What you should do: List each line of the data that holds the word "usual".

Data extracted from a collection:
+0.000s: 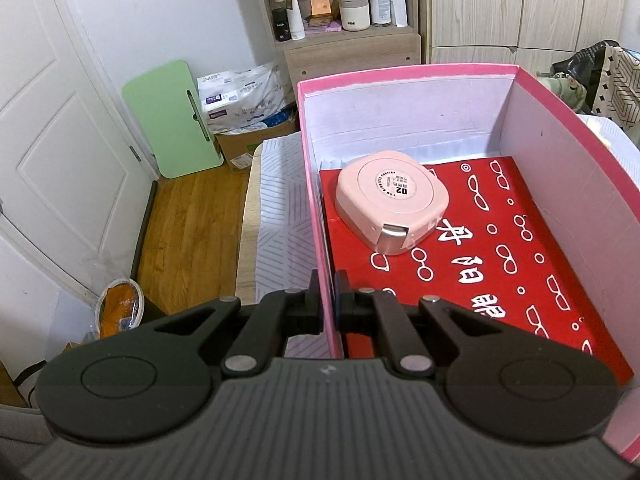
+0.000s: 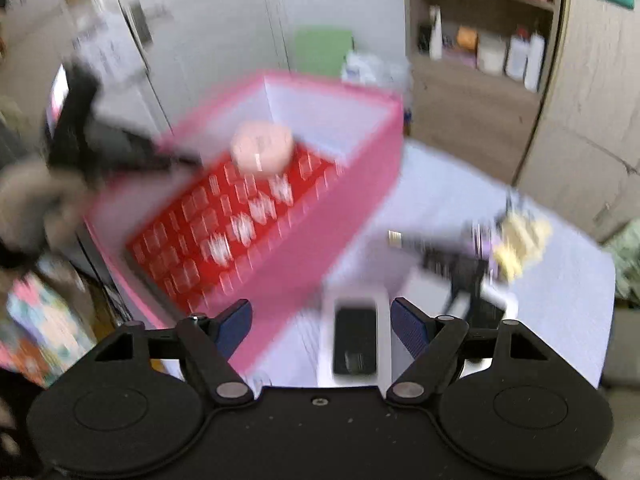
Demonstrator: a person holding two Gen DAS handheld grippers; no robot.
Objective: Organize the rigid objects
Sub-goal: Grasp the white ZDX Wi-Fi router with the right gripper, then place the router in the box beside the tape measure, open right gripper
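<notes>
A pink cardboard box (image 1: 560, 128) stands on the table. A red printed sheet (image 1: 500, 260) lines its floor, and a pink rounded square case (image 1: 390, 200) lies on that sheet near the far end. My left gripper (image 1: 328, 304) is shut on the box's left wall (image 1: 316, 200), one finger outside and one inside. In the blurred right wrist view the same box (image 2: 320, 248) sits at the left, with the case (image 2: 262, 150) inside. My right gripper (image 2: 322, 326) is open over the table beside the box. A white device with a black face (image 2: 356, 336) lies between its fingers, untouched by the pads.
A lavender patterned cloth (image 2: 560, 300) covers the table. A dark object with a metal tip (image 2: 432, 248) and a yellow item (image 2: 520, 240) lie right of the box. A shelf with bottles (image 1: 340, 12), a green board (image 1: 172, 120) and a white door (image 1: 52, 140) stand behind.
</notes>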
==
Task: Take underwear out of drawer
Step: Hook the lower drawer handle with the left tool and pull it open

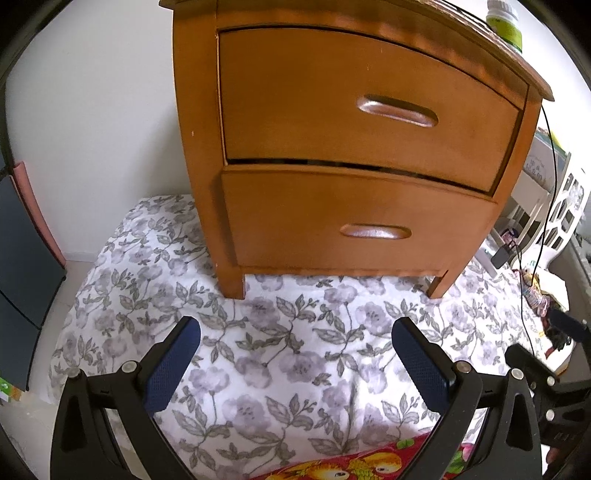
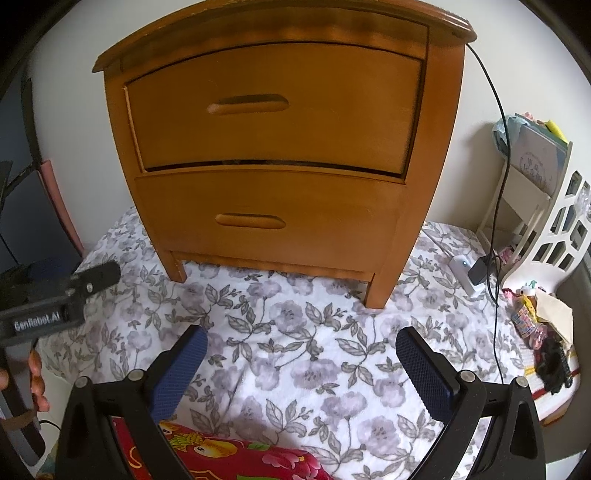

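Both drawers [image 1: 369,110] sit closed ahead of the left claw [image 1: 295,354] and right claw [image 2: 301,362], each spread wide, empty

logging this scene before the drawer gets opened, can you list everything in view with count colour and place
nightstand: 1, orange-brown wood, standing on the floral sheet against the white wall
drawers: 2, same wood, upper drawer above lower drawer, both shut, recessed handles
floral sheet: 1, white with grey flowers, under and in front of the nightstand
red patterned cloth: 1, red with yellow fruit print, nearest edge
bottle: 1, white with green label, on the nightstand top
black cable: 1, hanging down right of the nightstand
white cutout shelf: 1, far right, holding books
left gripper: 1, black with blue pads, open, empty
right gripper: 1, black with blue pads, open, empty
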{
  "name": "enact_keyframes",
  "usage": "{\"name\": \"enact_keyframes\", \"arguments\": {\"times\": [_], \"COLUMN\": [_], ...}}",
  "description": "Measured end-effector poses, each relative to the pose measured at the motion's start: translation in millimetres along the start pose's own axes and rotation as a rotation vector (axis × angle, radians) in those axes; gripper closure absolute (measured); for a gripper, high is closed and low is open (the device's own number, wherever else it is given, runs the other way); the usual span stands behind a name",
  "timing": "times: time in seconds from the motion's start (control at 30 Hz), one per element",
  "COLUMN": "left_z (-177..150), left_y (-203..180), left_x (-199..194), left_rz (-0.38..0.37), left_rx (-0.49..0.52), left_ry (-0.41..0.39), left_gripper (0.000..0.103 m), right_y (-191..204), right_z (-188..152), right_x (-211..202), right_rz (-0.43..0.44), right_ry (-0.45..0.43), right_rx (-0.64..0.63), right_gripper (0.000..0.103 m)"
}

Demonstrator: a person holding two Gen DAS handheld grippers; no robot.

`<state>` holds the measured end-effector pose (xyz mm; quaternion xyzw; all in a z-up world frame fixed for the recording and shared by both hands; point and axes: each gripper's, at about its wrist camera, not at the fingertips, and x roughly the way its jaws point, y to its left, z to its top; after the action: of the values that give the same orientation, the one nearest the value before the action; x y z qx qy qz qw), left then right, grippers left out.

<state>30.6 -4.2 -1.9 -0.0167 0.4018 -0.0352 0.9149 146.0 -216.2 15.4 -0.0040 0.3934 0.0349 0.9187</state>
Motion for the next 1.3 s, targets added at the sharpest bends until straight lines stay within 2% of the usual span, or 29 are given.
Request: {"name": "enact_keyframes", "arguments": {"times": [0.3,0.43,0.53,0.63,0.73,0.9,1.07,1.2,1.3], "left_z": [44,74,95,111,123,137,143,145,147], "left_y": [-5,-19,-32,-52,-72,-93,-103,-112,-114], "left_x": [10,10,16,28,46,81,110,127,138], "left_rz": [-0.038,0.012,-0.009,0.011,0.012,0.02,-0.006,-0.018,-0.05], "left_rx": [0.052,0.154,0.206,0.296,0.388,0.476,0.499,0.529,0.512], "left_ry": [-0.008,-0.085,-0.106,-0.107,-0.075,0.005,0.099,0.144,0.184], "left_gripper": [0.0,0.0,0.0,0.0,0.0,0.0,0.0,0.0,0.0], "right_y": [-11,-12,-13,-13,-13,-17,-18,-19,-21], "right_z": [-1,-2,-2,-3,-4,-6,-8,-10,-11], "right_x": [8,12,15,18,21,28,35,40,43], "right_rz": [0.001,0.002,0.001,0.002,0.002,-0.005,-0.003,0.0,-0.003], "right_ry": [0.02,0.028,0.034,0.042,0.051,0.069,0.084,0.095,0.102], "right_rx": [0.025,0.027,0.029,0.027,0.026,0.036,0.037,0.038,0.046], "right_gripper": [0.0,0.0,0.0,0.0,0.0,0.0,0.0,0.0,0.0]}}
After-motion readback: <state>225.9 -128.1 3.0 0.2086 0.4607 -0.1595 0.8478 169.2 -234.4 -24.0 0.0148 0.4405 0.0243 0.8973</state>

Response:
  "description": "Measured end-effector poses, each relative to the pose measured at the motion's start: translation in millimetres along the start pose's own axes and rotation as a rotation vector (axis × angle, radians) in those axes; gripper closure absolute (measured); for a gripper, high is closed and low is open (the device's own number, wherever else it is given, runs the other way); the usual span stands behind a name",
Motion for the next 1.3 s, targets added at the sharpest bends until straight lines stay within 2% of the usual span, or 29 are given.

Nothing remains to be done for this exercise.